25 August 2006 The Security Council today unanimously approved a resolution creating a new and expanded United Nations mission in Timor-Leste, citing ongoing threats to the stability of the South-East Asian country.
The UN Integrated Mission in Timor-Leste (UNMIT) is a follow-on mission to the UN Office in Timor-Leste (UNOTIL), which the Council created last year as a special political mission to carry out peacebuilding activities.
Secretary-General Kofi Annan and Timor-Leste’s Prime Minister José Ramos-Horta had urged the Council to create such an expanded mission following the wave of violence that swept the young country earlier this year.

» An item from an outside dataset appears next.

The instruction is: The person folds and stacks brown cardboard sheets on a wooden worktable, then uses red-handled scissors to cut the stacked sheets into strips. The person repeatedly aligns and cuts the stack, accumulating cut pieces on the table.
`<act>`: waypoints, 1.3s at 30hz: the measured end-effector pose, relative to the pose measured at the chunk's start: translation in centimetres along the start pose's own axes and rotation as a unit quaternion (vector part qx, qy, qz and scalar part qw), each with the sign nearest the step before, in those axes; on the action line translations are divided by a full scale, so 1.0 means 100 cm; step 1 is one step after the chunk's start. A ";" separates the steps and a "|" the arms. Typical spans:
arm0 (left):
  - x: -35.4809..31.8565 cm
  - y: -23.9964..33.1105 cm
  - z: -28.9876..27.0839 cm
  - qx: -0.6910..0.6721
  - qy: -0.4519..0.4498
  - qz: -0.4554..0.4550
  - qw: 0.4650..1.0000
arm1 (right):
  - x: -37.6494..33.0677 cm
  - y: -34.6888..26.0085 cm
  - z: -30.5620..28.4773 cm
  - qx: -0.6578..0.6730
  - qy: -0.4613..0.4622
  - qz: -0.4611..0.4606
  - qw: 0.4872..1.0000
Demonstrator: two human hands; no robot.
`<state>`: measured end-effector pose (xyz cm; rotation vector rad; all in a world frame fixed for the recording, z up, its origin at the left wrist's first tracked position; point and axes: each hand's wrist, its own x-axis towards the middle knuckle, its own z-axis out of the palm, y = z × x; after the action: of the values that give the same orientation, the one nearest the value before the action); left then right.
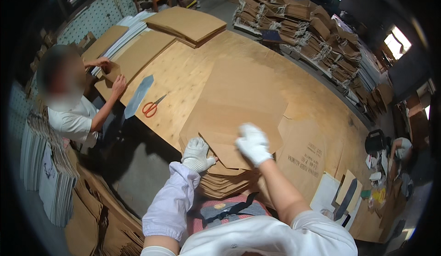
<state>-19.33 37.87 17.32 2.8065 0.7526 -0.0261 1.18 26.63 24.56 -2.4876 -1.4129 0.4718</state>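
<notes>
In front of me on the wooden table lies a large piece of brown kraft paper (243, 95), its near end folded into an angled flap (229, 150). My left hand (197, 156), in a white glove, rests open at the flap's left edge, thumb out to the side. On the right part of the folded end presses my right hand (253, 145), also white-gloved; its fingers are turned under and slightly blurred. Beneath the flap, a stack of brown paper (225, 184) juts over the near table edge. A printed brown paper piece (298, 150) lies to the right.
Orange-handled scissors (150, 109) and a grey-blue strip (138, 96) lie left on the table (179, 72). A co-worker (76, 113) handles brown paper at the left edge. Paper stacks (186, 24) sit at the far end; tied bundles (303, 26) stand beyond the table.
</notes>
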 end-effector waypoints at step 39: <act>0.208 -0.130 0.081 -0.204 -0.182 -0.317 0.908 | 0.039 0.184 0.100 0.155 -0.094 0.348 0.920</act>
<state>-7.39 57.14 4.93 1.9823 1.3431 -0.4351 13.56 21.24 8.09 -2.6504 -0.3900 0.9969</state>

UNMIT’s mandate includes improving security, providing economic assistance, and supporting next year’s presidential and parliamentary elections, the country’s first since gaining independence from Indonesia in 2002. The new mission will consist of a civilian component, including as much as 1,608 police personnel, and up to 34 military liaison and staff officers initially.
“Ideally, it would have been better to have a military component, but this was not acceptable to all the members of the Council,” Ambassador Nana Effah-Apenteng of Ghana, which holds the Council presidency for August, told reporters at UN Headquarters in New York.
“There are some countries which are trying to assist Timor-Leste in the military area on a bilateral basis, so we think that they will play a complementary, supportive role.”
According to the resolution, the Council will consider possible adjustments to the mission’s structure, including the nature and size of the military component, in the coming months.
Timor-Leste is still recovering from the violence earlier this year that left dozens dead and forced some 155,000 people to flee their homes. The clashes erupted when the Government dismissed about 600 soldiers who had gone on strike.